# Task prompt
Repeat the stretch of entries below from the line with "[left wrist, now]" through the line with "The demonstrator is". Include both ends and add nothing.

# Dataset content

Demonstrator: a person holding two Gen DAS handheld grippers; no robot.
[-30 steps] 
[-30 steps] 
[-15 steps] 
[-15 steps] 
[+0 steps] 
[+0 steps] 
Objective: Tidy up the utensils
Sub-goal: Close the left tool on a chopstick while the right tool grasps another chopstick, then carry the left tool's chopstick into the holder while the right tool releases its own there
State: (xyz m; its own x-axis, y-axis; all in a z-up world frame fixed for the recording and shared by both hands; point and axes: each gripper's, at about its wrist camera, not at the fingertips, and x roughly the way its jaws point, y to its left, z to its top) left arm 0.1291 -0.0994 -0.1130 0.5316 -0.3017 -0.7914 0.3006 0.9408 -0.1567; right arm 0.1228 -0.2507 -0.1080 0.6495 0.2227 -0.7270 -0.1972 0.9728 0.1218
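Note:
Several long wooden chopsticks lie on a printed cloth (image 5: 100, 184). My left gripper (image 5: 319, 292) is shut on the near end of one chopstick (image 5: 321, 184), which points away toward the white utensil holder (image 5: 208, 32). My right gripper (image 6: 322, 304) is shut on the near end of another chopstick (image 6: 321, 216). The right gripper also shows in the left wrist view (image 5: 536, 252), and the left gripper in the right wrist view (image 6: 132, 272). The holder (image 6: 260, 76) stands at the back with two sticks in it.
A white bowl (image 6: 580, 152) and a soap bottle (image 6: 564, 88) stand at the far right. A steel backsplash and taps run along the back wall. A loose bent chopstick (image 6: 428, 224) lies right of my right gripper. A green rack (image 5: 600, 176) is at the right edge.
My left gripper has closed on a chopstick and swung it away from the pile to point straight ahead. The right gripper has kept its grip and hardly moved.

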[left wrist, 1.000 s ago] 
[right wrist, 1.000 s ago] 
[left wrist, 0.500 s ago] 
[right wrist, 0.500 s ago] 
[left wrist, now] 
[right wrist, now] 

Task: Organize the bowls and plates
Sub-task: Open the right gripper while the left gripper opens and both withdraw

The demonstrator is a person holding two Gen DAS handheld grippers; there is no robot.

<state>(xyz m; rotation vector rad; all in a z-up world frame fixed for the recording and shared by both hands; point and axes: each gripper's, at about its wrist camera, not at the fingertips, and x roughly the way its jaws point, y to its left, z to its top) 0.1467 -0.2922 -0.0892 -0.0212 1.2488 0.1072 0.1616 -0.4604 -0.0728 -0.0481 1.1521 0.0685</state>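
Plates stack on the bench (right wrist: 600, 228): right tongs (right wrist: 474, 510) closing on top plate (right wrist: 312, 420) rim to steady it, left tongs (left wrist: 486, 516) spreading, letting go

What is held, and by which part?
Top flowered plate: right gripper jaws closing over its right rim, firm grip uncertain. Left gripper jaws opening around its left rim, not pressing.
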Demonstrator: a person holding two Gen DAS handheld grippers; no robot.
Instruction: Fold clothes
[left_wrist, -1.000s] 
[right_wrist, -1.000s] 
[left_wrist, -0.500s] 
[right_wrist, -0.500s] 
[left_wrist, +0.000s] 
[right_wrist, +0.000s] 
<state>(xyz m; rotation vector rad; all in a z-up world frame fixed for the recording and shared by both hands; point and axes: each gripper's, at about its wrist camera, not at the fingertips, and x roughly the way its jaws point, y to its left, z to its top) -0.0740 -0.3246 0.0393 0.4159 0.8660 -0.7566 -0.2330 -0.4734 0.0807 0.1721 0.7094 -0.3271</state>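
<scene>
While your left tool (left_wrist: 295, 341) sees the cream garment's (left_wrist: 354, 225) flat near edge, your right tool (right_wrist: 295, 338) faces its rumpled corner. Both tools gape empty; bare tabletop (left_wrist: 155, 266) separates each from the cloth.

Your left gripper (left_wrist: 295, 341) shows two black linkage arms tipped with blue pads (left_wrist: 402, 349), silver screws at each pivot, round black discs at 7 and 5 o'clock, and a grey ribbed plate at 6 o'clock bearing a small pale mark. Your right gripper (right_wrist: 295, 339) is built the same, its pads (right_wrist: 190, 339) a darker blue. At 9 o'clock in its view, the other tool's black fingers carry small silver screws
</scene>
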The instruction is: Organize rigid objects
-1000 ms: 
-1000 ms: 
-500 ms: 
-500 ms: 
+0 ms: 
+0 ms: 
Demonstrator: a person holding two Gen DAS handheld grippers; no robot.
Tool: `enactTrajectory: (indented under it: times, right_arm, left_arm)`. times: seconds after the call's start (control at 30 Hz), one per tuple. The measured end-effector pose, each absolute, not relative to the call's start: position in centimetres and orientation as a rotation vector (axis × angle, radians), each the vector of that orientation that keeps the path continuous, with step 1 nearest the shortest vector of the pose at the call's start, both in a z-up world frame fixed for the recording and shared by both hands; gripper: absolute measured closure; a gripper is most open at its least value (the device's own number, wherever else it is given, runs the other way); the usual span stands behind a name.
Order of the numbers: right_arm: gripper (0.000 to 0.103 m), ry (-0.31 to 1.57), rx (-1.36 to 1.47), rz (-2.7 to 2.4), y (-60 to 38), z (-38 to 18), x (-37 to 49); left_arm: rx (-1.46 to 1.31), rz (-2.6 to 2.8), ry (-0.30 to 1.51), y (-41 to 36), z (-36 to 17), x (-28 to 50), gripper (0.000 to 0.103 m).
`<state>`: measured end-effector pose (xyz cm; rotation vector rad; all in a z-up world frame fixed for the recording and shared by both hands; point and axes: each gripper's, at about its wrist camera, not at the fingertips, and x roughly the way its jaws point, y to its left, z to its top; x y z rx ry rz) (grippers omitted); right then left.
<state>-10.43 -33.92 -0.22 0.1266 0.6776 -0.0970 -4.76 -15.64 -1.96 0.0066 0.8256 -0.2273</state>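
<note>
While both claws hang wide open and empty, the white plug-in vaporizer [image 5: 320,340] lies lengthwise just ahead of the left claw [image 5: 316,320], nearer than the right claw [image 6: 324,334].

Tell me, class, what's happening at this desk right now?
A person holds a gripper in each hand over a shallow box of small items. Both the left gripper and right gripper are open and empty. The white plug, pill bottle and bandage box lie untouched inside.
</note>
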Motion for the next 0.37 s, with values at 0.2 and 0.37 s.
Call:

# Result of the task
[left wrist, now] 
[right wrist, now] 

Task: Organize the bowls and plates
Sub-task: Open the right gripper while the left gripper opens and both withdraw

The demonstrator is a person holding two Gen DAS handheld grippers; there is no robot.

The exercise requires no additional answer.